По могиле отца-матери,

Укрепись, казак, во судьбе своей,

Во земле своей, заграничноей.

(Песня эта была записана в сентябри 1928 г. к западу от Мюрэ.)

Марьянна с минуту оставалась сидеть, уронив руки в слегка расставленные колени. Дрожь прошла по ней от этого надтреснутого голоса. Прижав руку к лицу, ладонью наружу, она вскочила и попятилась к Вере Кирилловне.

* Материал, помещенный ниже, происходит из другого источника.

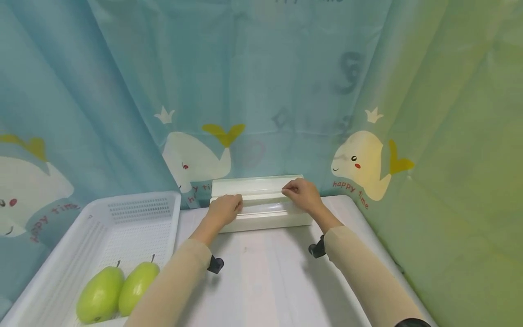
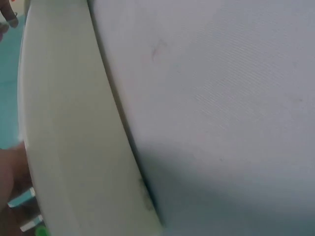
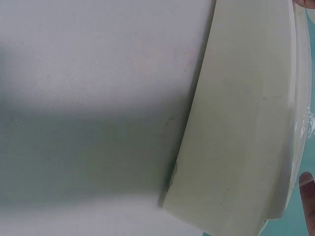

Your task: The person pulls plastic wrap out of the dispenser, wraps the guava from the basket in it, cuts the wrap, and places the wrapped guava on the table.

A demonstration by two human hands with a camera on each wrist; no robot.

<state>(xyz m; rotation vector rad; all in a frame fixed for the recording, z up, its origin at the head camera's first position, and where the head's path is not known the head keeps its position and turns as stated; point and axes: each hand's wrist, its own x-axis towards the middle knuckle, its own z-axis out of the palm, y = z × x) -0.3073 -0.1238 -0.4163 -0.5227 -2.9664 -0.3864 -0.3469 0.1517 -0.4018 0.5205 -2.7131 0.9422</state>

— А он ушел, мама! Он убежал ночью, как вор! — вскричала она голосом, в котором были слезы. Она спрятала лицо и бросилась в смущении к дверям.

Странник медленно протянул к ней руки, и тотчас же уронил их. У него больше не оставалось сил. Илья бросился к нему, уложил и укрыл, как умел, его худое, громадное тело. Умирающий начинал дышать мучительно быстро, словно хватаясь за воздух губами; Вера Кирилловна зажгла лампу, и в ее свете все лицо его показалось корой темного столетнего дерева. Илья увидел, как по жесткой этой коре потекли пот и слезы.